Escape analysis

[Walter Bright]

Steven Schveighoffer wrote:
> "Walter Bright" wrote
>> The reason the scope/noscope needs to be part of the function signature is 
>> because:
>>
>> 1. that makes it self-documenting
> 
> But the documentation is not enough.  You cannot express the intricacies of 
> what variables are scope escapes so that the compiler can make intelligent 
> enough decisions.  What this will result in is slightly less unnecessary 
> closures, but not enough to make a difference.  Or else you won't be able to 
> declare things the way you want, so you will be forced to declare something 
> that *could* result in an escape, but usually doesn't.

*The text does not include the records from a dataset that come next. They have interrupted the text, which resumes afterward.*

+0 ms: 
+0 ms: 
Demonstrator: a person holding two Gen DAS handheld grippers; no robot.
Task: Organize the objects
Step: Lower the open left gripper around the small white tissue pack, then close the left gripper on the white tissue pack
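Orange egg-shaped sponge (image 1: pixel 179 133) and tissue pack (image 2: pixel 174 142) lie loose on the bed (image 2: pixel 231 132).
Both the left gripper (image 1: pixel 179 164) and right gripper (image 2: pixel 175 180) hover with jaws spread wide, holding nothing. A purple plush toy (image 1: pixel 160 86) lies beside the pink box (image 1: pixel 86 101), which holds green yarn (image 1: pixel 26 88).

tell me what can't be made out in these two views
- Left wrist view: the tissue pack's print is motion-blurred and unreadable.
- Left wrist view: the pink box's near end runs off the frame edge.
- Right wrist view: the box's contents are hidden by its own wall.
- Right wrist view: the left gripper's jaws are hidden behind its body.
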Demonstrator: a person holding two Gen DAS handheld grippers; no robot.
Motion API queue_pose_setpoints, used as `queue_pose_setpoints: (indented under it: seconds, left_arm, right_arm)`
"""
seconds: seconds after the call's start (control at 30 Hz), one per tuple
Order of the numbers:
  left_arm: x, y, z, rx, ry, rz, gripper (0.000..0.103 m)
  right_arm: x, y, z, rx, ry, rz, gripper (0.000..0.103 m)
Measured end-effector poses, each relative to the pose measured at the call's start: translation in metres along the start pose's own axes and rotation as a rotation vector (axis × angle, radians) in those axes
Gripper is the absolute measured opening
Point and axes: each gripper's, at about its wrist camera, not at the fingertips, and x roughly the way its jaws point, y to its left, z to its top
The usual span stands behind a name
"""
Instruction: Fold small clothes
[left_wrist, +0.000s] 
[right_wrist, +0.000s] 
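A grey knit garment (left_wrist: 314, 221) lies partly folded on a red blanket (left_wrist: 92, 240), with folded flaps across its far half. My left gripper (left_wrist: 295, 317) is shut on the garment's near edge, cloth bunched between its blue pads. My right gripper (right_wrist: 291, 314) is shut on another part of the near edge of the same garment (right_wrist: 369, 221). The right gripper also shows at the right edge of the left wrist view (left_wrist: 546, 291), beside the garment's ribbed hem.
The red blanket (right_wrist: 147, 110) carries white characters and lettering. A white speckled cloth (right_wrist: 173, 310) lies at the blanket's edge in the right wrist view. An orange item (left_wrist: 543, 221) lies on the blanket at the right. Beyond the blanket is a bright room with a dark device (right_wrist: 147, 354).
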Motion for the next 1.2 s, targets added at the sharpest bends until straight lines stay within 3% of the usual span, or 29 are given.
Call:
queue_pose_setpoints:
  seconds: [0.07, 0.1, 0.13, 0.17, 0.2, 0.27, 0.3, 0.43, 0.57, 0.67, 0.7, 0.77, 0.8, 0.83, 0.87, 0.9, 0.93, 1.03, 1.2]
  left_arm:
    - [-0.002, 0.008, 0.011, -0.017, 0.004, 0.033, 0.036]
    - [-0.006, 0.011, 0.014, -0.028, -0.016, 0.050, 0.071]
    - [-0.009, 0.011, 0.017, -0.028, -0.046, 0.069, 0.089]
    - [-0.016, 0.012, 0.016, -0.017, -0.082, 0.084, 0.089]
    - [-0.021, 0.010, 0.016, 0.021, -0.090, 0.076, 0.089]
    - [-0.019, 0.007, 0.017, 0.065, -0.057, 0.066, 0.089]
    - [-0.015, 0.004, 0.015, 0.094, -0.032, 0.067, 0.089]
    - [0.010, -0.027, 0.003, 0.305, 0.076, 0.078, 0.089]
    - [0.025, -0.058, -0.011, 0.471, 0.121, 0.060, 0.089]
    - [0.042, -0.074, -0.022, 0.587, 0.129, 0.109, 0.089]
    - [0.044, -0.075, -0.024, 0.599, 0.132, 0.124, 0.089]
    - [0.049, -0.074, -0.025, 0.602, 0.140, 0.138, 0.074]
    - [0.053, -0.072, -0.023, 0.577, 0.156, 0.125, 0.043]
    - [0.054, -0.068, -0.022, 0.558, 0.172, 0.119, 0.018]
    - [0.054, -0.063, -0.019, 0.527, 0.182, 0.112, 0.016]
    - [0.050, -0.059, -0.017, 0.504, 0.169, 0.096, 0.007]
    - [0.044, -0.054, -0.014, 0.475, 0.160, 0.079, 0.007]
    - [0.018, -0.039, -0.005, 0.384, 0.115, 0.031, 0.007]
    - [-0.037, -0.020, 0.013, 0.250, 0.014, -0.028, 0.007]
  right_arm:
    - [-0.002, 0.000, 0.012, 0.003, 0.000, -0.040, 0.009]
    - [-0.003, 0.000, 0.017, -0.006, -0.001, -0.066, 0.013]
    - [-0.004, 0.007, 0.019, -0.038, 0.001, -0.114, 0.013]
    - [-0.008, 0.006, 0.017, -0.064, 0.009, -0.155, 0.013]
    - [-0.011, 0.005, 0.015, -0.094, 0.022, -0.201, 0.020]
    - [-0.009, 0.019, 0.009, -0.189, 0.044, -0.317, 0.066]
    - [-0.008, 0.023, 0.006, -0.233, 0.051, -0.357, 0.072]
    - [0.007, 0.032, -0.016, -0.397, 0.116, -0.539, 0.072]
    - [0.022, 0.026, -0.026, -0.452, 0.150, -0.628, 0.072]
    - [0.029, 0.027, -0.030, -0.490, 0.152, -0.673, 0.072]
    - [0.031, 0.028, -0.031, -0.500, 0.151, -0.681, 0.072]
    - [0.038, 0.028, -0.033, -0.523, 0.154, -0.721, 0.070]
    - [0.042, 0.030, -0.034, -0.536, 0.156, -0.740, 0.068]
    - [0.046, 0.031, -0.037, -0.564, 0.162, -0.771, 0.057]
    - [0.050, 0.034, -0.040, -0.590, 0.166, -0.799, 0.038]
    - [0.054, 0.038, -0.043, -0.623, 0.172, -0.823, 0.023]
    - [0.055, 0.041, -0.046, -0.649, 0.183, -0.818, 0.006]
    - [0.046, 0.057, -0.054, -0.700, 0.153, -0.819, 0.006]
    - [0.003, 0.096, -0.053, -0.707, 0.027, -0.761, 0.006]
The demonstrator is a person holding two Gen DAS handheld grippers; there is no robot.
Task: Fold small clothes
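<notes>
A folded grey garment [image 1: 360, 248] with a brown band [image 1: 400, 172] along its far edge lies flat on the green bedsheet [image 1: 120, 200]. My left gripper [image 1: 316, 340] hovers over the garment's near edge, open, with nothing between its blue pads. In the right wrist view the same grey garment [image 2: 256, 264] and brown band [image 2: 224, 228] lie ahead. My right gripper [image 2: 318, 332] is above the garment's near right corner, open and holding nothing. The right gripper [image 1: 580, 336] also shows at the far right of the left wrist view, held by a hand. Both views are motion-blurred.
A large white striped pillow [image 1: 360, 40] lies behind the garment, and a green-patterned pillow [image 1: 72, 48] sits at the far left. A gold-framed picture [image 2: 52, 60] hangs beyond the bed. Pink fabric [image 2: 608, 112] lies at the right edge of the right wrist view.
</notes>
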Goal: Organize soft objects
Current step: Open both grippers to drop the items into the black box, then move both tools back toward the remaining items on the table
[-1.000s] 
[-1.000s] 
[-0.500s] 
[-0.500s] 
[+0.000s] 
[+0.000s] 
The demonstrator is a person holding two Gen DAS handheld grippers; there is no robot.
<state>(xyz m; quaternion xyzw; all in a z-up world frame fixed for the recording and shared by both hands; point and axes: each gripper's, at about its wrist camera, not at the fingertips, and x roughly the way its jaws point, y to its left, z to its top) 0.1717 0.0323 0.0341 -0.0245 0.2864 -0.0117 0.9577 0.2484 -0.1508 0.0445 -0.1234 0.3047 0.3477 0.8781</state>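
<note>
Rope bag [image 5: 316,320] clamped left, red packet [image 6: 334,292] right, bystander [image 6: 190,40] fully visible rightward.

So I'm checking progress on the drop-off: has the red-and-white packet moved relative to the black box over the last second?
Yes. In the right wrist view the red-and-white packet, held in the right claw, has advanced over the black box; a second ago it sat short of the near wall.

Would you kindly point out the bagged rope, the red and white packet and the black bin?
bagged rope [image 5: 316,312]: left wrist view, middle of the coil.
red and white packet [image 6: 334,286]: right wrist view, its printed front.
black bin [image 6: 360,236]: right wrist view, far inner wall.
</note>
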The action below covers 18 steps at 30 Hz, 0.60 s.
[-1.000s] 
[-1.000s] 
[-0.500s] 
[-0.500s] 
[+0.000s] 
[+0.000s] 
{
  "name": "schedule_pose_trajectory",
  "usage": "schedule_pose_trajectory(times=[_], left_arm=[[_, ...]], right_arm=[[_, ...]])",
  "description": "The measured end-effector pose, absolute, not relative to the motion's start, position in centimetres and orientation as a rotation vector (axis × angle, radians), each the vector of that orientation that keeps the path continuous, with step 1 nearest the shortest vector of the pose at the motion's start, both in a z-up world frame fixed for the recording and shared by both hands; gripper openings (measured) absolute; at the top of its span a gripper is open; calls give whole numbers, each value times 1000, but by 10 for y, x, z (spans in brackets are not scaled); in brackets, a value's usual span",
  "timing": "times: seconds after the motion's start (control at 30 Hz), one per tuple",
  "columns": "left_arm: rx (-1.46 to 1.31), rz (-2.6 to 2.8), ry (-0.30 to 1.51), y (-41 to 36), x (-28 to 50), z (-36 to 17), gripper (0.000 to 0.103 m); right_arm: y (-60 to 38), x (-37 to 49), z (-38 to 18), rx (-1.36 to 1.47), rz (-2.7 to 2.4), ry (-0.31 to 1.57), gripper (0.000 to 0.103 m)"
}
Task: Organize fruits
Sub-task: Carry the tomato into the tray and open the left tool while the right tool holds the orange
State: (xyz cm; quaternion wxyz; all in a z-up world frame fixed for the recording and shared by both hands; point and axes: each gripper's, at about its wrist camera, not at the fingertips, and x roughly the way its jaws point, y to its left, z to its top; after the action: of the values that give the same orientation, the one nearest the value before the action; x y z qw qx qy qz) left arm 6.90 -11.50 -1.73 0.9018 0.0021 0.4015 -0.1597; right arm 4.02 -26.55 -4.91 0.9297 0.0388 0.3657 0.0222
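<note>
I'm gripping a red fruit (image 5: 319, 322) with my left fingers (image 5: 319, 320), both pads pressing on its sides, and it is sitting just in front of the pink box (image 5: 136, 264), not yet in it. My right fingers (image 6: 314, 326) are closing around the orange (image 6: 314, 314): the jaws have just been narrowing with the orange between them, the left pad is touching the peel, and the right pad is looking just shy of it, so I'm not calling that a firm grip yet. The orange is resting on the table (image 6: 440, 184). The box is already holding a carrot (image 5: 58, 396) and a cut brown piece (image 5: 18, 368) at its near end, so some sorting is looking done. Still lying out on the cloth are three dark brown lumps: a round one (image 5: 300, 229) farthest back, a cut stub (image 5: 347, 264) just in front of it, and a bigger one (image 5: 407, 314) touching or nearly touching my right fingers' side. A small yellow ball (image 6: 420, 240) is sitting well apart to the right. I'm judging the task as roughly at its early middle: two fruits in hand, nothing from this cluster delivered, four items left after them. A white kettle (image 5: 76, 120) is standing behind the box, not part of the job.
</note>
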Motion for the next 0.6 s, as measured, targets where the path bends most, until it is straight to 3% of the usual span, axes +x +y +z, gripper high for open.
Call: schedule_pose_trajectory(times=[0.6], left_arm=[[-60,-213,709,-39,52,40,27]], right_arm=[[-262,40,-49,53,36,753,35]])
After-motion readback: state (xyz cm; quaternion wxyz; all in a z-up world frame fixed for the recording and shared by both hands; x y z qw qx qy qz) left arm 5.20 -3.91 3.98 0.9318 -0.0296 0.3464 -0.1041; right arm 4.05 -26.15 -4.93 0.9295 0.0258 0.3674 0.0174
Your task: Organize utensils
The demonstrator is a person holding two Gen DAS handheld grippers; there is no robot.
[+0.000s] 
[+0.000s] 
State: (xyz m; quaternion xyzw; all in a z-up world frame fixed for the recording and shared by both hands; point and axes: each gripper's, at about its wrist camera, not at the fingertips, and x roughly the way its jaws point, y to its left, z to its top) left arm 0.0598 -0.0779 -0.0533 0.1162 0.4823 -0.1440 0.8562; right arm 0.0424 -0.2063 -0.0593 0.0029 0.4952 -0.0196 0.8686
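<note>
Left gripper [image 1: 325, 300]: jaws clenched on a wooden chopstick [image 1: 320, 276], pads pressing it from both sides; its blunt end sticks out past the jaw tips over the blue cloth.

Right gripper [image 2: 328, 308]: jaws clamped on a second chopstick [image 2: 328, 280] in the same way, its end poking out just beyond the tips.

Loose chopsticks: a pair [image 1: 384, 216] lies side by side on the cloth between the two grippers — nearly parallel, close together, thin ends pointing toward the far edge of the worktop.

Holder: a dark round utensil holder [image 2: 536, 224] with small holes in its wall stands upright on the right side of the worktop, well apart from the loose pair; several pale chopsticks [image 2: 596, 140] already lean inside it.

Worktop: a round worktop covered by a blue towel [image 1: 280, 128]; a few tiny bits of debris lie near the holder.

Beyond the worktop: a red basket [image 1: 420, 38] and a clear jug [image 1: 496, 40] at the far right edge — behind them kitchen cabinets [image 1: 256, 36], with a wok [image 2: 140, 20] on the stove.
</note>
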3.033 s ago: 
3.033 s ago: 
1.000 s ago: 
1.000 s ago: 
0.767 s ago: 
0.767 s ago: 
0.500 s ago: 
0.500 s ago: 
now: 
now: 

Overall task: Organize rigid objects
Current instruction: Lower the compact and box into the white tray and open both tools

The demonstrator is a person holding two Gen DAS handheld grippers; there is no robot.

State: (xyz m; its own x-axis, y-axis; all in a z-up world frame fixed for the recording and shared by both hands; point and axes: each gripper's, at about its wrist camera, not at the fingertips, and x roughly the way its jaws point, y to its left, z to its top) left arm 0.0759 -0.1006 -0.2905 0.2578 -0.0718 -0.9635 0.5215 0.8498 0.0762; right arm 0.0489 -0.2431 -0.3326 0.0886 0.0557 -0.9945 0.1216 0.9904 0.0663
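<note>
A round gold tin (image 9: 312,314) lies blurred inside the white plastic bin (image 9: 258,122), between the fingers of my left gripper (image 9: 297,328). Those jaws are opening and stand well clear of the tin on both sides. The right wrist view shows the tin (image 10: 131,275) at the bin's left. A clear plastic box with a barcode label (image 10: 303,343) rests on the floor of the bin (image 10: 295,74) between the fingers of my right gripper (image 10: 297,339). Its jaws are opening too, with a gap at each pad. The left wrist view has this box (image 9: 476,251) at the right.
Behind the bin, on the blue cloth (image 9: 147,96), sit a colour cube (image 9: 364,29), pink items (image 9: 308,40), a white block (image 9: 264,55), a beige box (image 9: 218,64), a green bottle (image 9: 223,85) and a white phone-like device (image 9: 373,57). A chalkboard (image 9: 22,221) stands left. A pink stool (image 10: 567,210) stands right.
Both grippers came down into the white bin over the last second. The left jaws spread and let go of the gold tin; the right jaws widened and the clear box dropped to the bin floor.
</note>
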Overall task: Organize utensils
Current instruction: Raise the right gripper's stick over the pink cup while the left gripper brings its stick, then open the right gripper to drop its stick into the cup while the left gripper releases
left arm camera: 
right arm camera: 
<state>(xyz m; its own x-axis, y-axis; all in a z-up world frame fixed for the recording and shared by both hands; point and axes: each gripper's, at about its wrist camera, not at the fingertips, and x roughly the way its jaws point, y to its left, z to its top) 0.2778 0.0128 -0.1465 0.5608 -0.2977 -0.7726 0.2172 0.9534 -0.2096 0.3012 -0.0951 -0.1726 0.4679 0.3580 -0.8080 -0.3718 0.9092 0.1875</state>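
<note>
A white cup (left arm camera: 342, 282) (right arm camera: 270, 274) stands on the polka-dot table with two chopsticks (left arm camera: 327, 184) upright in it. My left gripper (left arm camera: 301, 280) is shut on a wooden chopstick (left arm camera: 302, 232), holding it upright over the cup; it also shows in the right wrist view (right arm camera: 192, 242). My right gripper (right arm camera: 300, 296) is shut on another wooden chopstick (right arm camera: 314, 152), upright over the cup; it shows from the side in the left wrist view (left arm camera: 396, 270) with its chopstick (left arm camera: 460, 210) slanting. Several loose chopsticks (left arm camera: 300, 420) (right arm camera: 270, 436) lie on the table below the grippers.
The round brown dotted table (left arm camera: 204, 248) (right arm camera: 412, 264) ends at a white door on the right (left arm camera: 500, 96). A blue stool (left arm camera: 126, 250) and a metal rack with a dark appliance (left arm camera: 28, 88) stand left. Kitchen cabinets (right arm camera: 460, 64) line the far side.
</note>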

I think it is conceptually straightforward whether a reference escapes 
or not, though it is difficult for the compiler to detect it reliably.

>> 2. function bodies may be external, i.e. not present
>> 3. virtual functions
> 
> Yes, so you are now implying a scope escape contract on all derived classes. 
> But not a very expressive one.
> 
>> 4. notifies the user if a library function parameter scope-ness changes 
>> (you'll get a compile time error)
> 
> Oh really?  I imagined that if the scope-ness changed it just results in a 
> new heap allocation when I call the function.

First off, the mangled names will be different, so it won't link until 
you recompile. This is critical because the caller's code depends on the 
scope/noscope characteristic.

Secondly, passing a scoped reference to a noscope parameter should be a 
compile time error.

> The more I think about this, the more I'd rather have D1 behavior and some 
> sort of way to indicate my function should allocate a heap frame (except on 
> easily provable scope escapes).

Having the caller specify it is not tenable, because the caller has no 
control over (and likely no knowledge of) what the callee does. 
Functions should be regarded as black boxes, where all you can know 
about them is in the function signature.

> The most common case I think which will cause unnecessary allocations, is a 
> very common case.  A class setter:
> 
> class X
> {
>    private int *v_;
>    int *v(int *newV) {return v_ = newV;}
>    int *v() { return v_;}
> }
> 
> Clearly, newV escapes into the class instance,

Then it's noscope.

> but how do we know what the 
> scope of the class instance is to know if newV truly escapes its own scope?

We take the conservative approach, and regard "might escape" and "don't 
know if it escapes" as "treat as if it does escape".